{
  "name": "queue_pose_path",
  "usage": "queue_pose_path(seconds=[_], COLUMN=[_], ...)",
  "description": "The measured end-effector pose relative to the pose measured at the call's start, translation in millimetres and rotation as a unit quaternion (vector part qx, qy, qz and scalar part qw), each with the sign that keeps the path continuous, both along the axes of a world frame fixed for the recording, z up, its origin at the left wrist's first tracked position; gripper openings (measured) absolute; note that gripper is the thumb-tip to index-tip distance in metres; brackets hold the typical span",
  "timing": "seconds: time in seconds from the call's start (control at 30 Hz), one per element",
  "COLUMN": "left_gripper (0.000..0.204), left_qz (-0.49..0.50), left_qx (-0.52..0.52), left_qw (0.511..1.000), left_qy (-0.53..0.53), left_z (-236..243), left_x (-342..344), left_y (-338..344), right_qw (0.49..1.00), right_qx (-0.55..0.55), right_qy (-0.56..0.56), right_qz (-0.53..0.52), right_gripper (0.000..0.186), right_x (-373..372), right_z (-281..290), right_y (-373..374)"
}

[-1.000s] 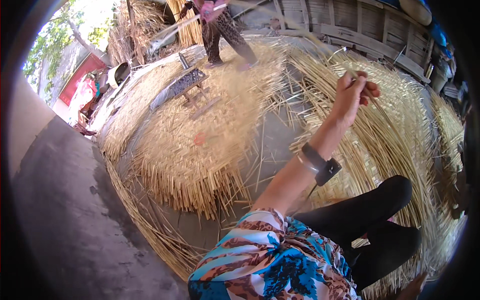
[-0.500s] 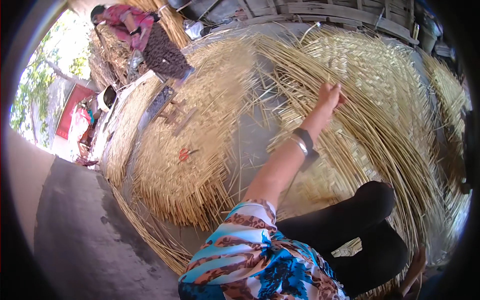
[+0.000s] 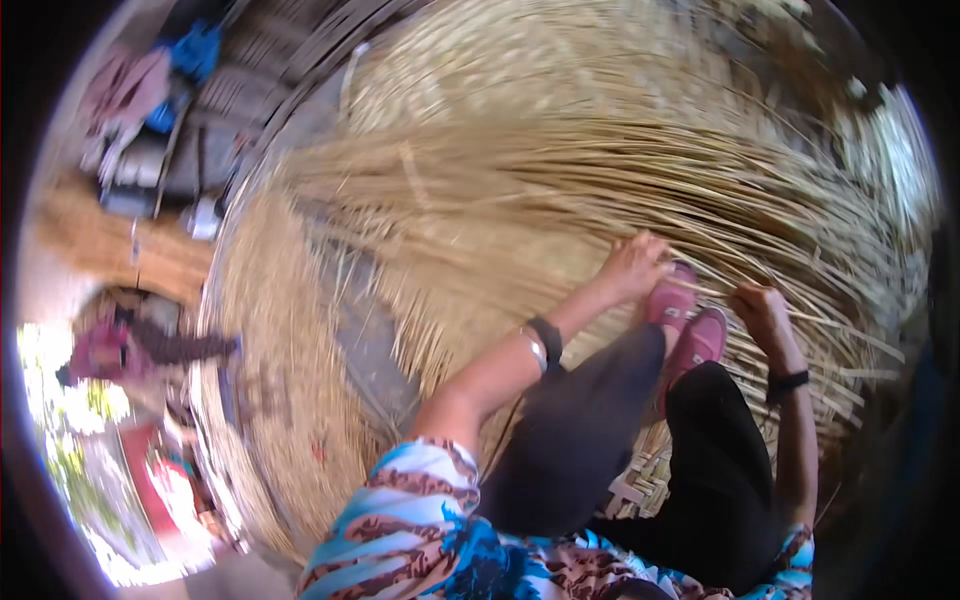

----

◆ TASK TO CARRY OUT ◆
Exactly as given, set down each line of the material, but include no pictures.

◆ ANSWER TO THIS TASK ◆
{
  "name": "queue_pose_path",
  "usage": "queue_pose_path(seconds=[_], COLUMN=[_], ...)",
  "description": "The measured end-effector pose relative to the pose measured at the call's start, translation in millimetres and rotation as a unit quaternion (vector part qx, qy, qz and scalar part qw), each with the sign that keeps the path continuous, both along the axes of a world frame fixed for the recording, z up, its origin at the left wrist's first tracked position; gripper openings (measured) absolute; note that gripper is the thumb-tip to index-tip distance in metres; brackets hold the typical span",
  "timing": "seconds: time in seconds from the call's start (control at 30 Hz), one per element",
  "COLUMN": "left_gripper (0.000..0.204), left_qz (-0.49..0.50), left_qx (-0.52..0.52), left_qw (0.511..1.000), left_qy (-0.53..0.53), left_z (-236..243), left_x (-342..344), left_y (-338..344), right_qw (0.49..1.00), right_qx (-0.55..0.55), right_qy (-0.56..0.56), right_qz (-0.53..0.52), right_gripper (0.000..0.186), right_x (-373..372), right_z (-281..290), right_y (-373..374)"
}

[-1.000s] 
[-0.500s] 
[+0.000s] 

With the answer given, the exercise is closed.